**Exercise directions**
Beginning with the line that holds "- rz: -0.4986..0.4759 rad" in the data below, give again every line through the one that holds "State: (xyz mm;", exactly as written.

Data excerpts
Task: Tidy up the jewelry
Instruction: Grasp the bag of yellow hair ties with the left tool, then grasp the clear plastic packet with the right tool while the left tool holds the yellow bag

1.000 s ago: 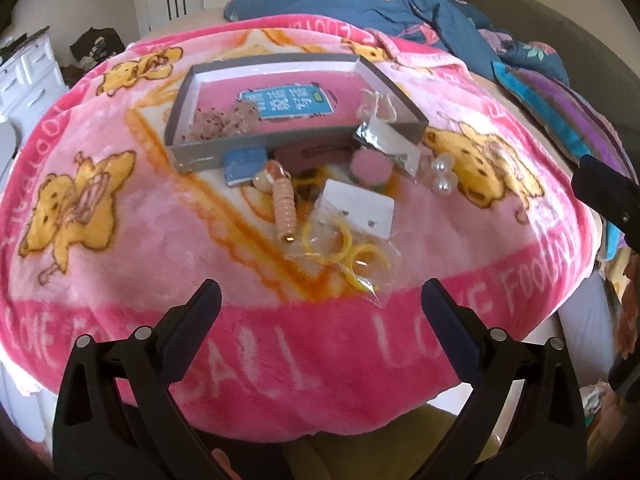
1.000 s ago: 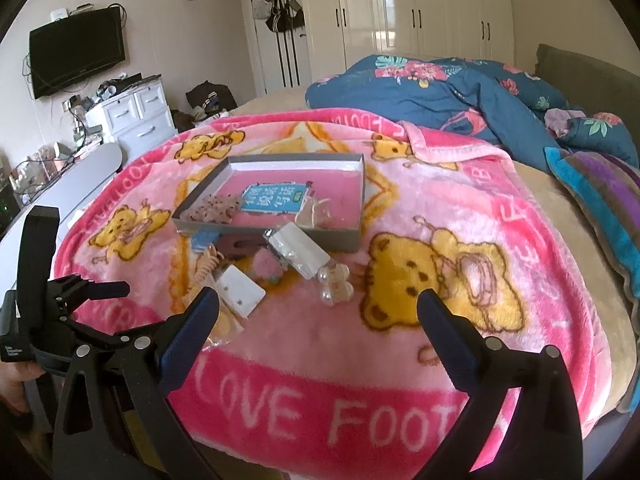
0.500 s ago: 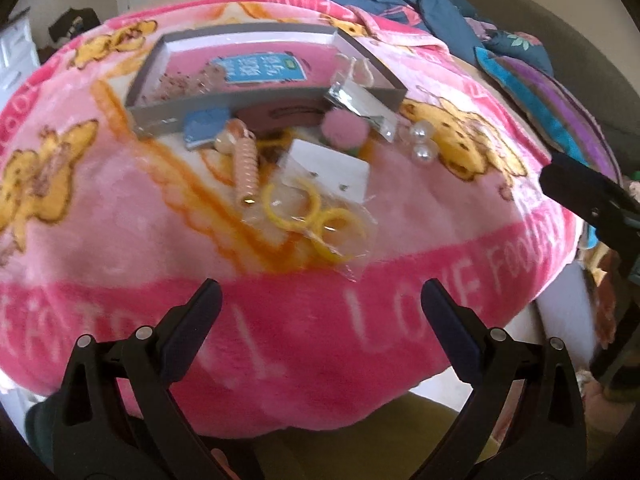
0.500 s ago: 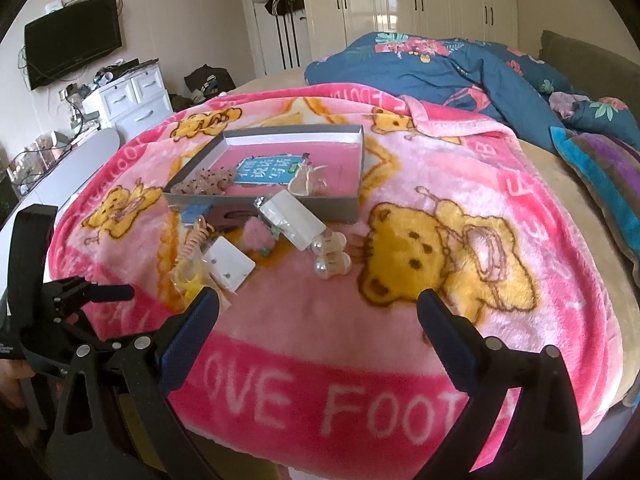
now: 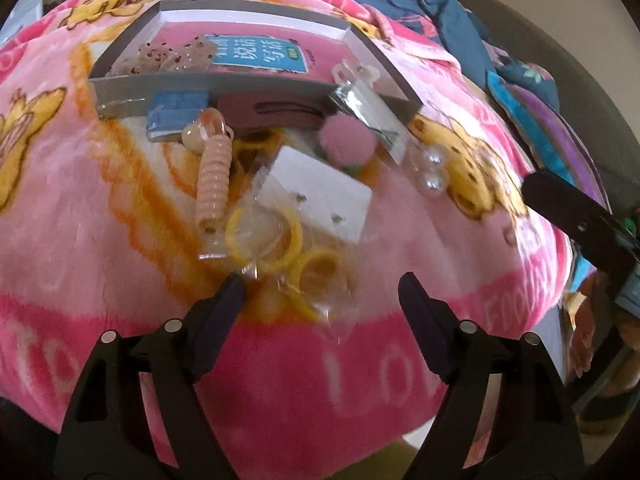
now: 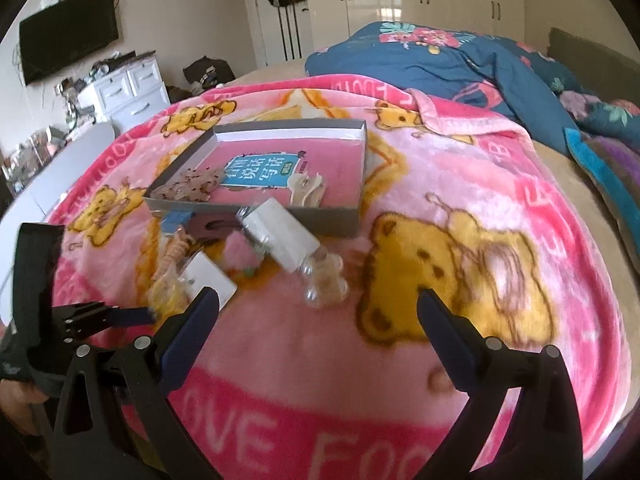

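Note:
A clear bag of yellow hoops (image 5: 280,240) with a white card (image 5: 320,196) lies on the pink blanket (image 5: 100,220). My left gripper (image 5: 320,284) hovers at the bag's near edge, its jaws closing on either side of it; the pads do not press on it. A ribbed pink clip (image 5: 214,180), a pink pom-pom (image 5: 348,142) and pearl pieces (image 5: 432,168) lie behind. The grey box (image 5: 120,96) holds a blue card (image 5: 260,56) and a clear claw clip (image 5: 354,74). My right gripper (image 6: 316,298) stands open and empty just short of the pearl pieces (image 6: 324,280).
A blue pad (image 5: 176,114) and a clear packet (image 5: 368,112) lean against the box front. A blue quilt (image 6: 440,52) lies at the back of the bed, striped pillows (image 6: 608,168) at right. A white dresser (image 6: 128,88) and a wall television (image 6: 68,32) stand left.
My left gripper dropped toward the bag of yellow hoops and its jaws narrowed around it. My right gripper slid forward and down toward the pearl pieces, still wide.

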Action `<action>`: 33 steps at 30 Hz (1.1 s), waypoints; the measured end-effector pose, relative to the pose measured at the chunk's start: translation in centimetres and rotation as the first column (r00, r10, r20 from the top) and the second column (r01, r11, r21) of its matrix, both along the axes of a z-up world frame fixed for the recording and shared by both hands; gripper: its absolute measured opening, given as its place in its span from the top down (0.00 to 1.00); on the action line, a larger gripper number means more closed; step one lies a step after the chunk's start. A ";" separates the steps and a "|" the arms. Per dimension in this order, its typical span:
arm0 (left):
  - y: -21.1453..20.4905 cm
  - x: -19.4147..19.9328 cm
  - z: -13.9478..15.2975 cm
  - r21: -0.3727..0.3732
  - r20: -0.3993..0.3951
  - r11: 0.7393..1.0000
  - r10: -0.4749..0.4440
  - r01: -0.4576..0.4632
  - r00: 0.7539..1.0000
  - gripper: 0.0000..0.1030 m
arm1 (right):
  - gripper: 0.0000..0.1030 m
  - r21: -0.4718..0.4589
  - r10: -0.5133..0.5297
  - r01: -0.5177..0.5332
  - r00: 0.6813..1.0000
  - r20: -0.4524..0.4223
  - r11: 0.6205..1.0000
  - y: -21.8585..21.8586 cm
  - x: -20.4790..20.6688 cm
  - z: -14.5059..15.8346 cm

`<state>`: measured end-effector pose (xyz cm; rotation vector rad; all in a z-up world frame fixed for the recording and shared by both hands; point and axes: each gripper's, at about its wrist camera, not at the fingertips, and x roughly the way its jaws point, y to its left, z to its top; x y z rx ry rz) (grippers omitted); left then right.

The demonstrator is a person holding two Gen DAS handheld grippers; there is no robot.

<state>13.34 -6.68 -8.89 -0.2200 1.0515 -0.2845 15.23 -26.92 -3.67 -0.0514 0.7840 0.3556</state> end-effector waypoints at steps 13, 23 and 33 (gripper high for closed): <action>1.8 0.3 0.0 0.032 0.001 0.999 0.012 -0.012 1.000 0.75 | 0.05 -0.059 0.111 -0.116 0.991 -0.080 0.991 5.7 7.4 -2.2; 2.1 -1.0 0.7 0.043 0.013 0.999 -0.033 0.033 0.999 0.76 | 0.44 0.009 0.087 -0.087 0.981 -0.176 0.996 6.9 10.2 -4.8; 2.7 -2.2 2.6 0.046 0.064 0.998 -0.040 0.037 0.997 0.76 | 0.59 0.158 0.005 0.010 0.996 -0.094 0.987 1.3 6.9 -2.2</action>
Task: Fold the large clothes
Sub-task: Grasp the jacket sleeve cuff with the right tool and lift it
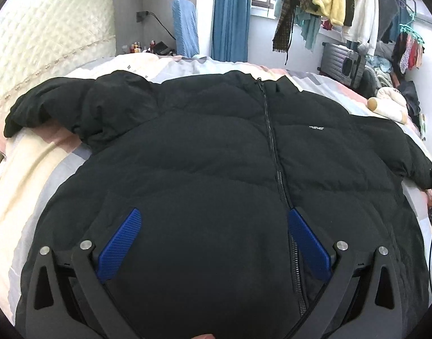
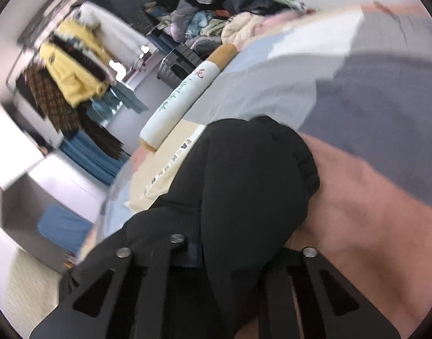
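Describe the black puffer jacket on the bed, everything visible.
The black puffer jacket lies front-up, spread flat on the pastel patchwork bedspread. Matte quilted fabric, puffy. Its black zipper looks closed, with small white chest lettering. One sleeve stretches toward the headboard. The left claw is open above the hem; the right claw is clamped on the other sleeve's cuff.

We find a small white printed label (image 1: 315, 128) on the chest of the black jacket (image 1: 216, 155), too small to read; a long cigarette-shaped pillow (image 2: 187, 96) on the bed carries a red character and green handwriting we cannot read; blurred block letters (image 2: 170, 166) mark the bedding.
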The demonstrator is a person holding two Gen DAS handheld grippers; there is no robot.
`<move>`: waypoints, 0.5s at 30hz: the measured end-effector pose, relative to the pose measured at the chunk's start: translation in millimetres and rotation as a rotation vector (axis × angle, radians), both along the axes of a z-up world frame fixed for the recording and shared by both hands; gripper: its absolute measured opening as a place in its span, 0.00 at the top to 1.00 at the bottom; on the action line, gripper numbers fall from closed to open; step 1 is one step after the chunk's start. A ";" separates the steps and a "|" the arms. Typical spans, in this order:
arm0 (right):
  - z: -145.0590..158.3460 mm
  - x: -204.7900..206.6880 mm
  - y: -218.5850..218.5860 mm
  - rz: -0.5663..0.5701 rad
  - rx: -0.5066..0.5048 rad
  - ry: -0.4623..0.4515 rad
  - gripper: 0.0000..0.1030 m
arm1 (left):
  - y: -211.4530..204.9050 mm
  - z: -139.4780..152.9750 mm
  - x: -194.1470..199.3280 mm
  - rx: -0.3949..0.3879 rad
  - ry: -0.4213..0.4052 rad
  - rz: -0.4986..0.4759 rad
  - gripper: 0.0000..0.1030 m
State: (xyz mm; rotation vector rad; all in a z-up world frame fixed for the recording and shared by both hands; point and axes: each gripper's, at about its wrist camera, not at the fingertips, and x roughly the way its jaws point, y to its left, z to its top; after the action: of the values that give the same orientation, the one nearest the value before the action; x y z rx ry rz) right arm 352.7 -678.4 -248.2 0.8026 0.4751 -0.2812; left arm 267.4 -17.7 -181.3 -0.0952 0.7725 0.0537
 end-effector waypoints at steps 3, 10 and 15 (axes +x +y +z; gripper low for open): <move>22.8 -2.2 3.7 -0.020 -0.074 0.042 0.95 | 0.9 3.7 -3.3 -0.003 0.002 -0.006 0.00; 100.1 -32.0 7.5 -0.100 -0.175 0.009 0.98 | 11.7 17.2 -10.4 0.024 -0.022 -0.008 0.00; 166.0 -40.2 33.0 -0.074 -0.255 -0.035 0.99 | 21.9 34.6 -27.1 0.019 -0.055 -0.033 0.00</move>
State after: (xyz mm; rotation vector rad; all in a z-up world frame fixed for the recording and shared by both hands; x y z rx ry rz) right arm 312.5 -645.4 -82.2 0.5760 0.3685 -0.3880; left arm 240.3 4.2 -146.8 -0.0652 0.7180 0.0274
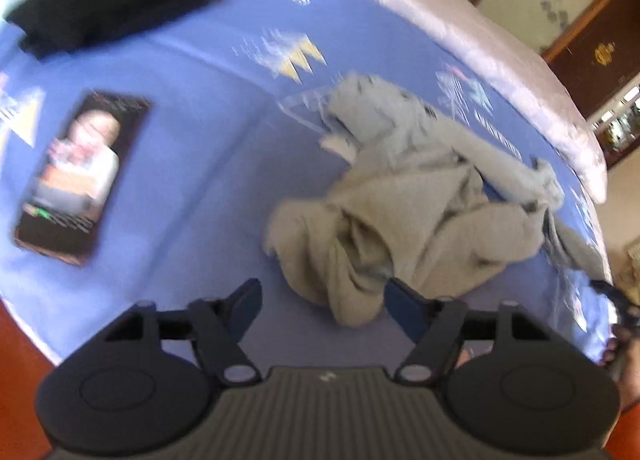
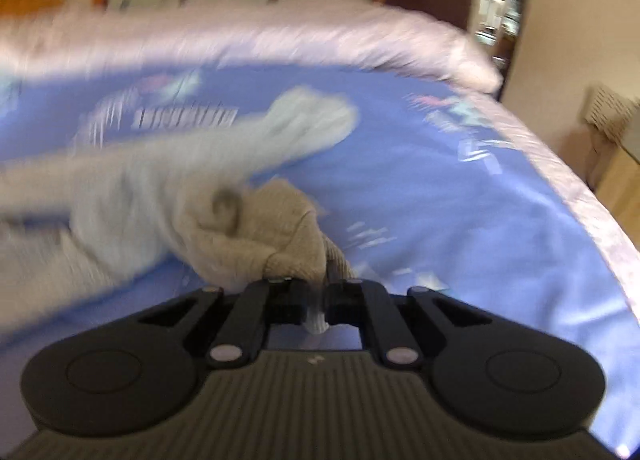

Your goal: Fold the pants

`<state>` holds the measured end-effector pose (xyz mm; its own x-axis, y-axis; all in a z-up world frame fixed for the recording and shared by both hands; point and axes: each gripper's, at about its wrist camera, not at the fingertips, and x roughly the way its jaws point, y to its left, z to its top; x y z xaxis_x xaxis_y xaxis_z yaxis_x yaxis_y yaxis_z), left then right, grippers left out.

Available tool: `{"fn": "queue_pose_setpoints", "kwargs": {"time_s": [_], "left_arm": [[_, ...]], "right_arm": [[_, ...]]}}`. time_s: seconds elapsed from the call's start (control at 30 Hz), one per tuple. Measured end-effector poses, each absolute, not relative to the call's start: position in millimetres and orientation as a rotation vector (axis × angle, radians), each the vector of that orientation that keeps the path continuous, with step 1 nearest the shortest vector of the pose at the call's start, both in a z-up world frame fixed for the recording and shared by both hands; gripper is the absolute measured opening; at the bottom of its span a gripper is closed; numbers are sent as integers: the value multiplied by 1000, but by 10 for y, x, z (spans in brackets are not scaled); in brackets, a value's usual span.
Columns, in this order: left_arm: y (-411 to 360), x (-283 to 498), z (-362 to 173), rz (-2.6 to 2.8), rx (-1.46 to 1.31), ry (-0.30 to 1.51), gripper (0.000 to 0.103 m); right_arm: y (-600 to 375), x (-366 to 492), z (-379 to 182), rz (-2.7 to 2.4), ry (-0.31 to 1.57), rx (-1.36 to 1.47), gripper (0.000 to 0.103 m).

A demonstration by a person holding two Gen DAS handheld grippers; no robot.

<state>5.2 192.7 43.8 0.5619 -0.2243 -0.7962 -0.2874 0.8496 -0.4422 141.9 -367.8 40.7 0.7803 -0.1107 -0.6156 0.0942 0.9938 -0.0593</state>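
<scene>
Right gripper (image 2: pixel 316 300) jaws pinched on pants (image 1: pixel 404 219) edge, left gripper (image 1: pixel 320 300) wide open, empty, w/ heap at 1 o'clock; thin grip could slip, bunching worse.

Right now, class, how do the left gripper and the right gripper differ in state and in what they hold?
The left gripper stands open, while the right gripper is shut. The left gripper holds nothing, its fingers on either side of an edge of the crumpled grey pants without pressing it; the right gripper pinches a fold of those pants. Both are black two-finger tools above the blue bedsheet.
</scene>
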Motion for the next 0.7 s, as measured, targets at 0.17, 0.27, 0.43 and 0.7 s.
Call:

**Exercise answer**
  - rz: -0.4986..0.4759 rad
  - gripper: 0.0000..0.1030 m
State: (xyz mm; rotation vector rad; all in a z-up world frame fixed for the recording and shared by both hands; point and axes: each gripper's, at about its wrist camera, not at the fingertips, and x roughly the way its jaws point, y to its left, z to its top; after the action: of the values that give the same orientation, the one nearest the value before the action; x y z rx ry rz) right arm 352.7 -678.4 -248.2 0.8026 0.4751 -0.2812; left arm 267.4 -17.7 -181.3 -0.0952 0.7725 0.0537

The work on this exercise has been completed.